▸ Input data
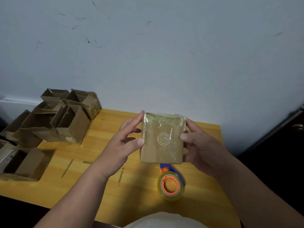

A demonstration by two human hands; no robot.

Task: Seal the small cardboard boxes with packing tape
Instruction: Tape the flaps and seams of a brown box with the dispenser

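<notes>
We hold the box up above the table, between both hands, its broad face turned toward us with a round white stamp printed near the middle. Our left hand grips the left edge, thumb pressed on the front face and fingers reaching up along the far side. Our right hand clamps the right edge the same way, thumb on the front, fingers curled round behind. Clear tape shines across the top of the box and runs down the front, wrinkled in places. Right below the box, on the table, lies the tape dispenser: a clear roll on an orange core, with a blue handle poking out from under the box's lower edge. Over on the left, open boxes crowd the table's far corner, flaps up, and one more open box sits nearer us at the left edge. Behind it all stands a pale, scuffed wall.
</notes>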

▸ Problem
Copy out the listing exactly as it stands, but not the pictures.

▸ Response to this exercise
A demonstration by two human hands; no robot.

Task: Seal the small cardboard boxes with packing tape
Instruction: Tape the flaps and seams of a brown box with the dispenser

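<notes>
We hold the box up above the table, between both hands, its broad face turned toward us with a round white stamp printed near the middle. Our left hand grips the left edge, thumb pressed on the front face and fingers reaching up along the far side. Our right hand clamps the right edge the same way, thumb on the front, fingers curled round behind. Clear tape shines across the top of the box and runs down the front, wrinkled in places. Right below the box, on the table, lies the tape dispenser: a clear roll on an orange core, with a blue handle poking out from under the box's lower edge. Over on the left, open boxes crowd the table's far corner, flaps up, and one more open box sits nearer us at the left edge. Behind it all stands a pale, scuffed wall.
</notes>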

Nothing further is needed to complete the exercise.